The Hebrews had been enslaved in Egypt but as their treatment worsened Moses was called by God to free them and, after much tussling with Pharaoh and the affliction of Egypt by many plagues, the people fled across the parted Red Sea into the desert following Moses and bound, they hoped, for the promised land. But things did not go well in the desert – some people prefer well fed slavery to hungry freedom and some people, despite seeing God at work in powerful ways still disobeyed and complained against Moses and turned quickly to idolatry the moment Moses’ back was turned. I am sure you will all be familiar with the image of the golden calf.
These tribes in the desert were God’s chosen people, but it is clear that they were not chosen because of their natural perfection and God decided that the covenant between him and this people would have to be written in law and, indeed, carved into stone.
And so God gave Moses the ten commandments which we have just heard read for us and can see above the altar. Some people take the view that if the church would rediscover the ten commandments, would preach on them more regularly and follow them more closely then all would be right with the world once again.
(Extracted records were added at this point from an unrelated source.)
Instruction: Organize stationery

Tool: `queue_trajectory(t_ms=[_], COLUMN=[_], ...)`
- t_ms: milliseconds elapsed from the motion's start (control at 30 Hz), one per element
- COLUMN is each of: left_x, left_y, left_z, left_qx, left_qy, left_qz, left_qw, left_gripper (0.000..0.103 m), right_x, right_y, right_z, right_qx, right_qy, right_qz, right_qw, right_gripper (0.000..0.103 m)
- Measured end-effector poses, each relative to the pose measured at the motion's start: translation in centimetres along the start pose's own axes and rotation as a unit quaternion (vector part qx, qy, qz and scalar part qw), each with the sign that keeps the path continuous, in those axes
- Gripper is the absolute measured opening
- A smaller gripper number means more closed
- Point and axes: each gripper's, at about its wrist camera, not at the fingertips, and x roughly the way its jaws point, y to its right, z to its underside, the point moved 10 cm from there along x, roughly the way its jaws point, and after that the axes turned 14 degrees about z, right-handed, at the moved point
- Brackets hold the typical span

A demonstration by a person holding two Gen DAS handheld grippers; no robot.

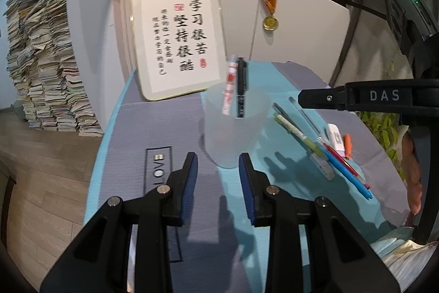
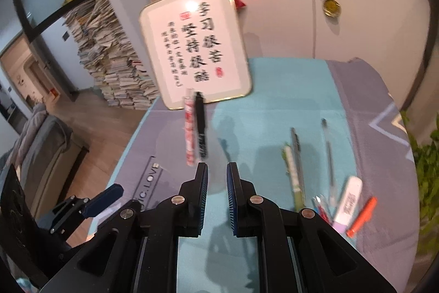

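A frosted pen cup [image 1: 233,125] stands on the table mat and holds a red-and-white pen [image 1: 230,85] and a black pen [image 1: 241,87]. My left gripper [image 1: 218,166] is open and empty just in front of the cup. My right gripper [image 2: 216,177] is open and empty above the mat, near the two upright pens [image 2: 196,128]; it shows from the side in the left wrist view [image 1: 304,98]. Several loose pens [image 1: 315,144] [image 2: 296,169], a white eraser [image 2: 348,199] and an orange marker [image 2: 362,216] lie to the right.
A framed calligraphy board [image 1: 175,43] leans on the wall behind the cup. A medal [image 1: 270,22] hangs on the wall. Tall stacks of books [image 1: 41,59] stand on the floor left. A green plant [image 2: 428,164] is past the mat's right edge.
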Motion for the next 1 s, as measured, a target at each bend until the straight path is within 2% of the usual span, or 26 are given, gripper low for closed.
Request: queue_trajectory(t_ms=[233, 567, 733, 867, 1000], left_x=[0.9, 3.2, 5.2, 7.0, 8.8], left_y=[3.0, 7.3, 9.7, 11.4, 12.5], left_z=[0.3, 0.7, 1.0, 1.1, 1.0], left_qx=[0.021, 0.046, 0.054, 0.058, 0.057], left_qy=[-0.015, -0.044, -0.065, -0.078, -0.091], left_qz=[0.018, 0.032, 0.040, 0.052, 0.053], left_qw=[0.9995, 0.9975, 0.9957, 0.9939, 0.9928], left_gripper=[0.029, 0.031, 0.033, 0.034, 0.034], right_x=[-0.8, -0.6, 0.0, 0.7, 1.3], right_y=[4.4, 10.1, 12.0, 13.0, 14.1], right_z=[1.5, 4.6, 6.4, 7.9, 9.0], right_qx=[0.043, 0.071, 0.061, 0.048, 0.030], right_qy=[-0.006, -0.030, -0.049, -0.065, -0.070], right_qz=[0.013, 0.029, 0.029, 0.013, 0.019], right_qw=[0.999, 0.997, 0.996, 0.997, 0.997], right_gripper=[0.013, 0.013, 0.013, 0.013, 0.013])
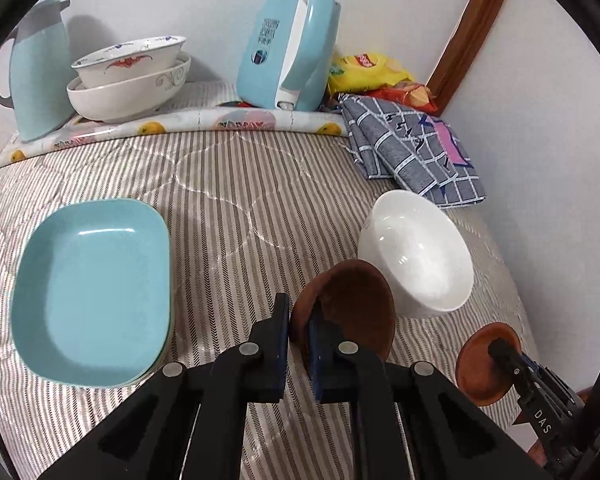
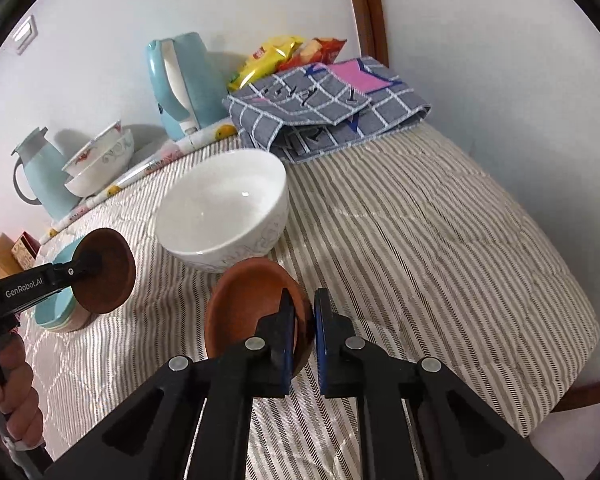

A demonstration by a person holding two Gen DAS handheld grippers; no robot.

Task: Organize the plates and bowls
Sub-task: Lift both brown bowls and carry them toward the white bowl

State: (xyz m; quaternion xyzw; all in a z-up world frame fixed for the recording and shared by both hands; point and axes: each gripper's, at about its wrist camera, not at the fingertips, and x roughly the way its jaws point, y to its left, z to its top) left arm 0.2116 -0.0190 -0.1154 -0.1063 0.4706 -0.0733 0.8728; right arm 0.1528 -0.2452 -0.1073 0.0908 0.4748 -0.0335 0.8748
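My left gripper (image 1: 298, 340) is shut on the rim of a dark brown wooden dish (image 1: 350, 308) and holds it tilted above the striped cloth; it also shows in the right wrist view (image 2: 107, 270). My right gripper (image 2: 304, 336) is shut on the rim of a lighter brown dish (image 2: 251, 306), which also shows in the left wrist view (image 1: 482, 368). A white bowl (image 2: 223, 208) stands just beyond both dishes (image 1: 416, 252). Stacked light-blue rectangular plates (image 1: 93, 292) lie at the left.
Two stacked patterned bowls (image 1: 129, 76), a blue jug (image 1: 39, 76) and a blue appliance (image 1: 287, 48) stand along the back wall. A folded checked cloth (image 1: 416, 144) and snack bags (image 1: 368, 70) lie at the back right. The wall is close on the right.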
And there may be an element of truth in that but, you know me, I am not going to take the easy or the obvious route.
Of course that is not to denigrate the importance of the ten commandments – far from it – I have no doubt that anyone who took them to heart and lived them in practise at every moment would be far along the route of holiness, and next year’s lent course is going to be all about the ten commandments but that is not where I am going to do this morning.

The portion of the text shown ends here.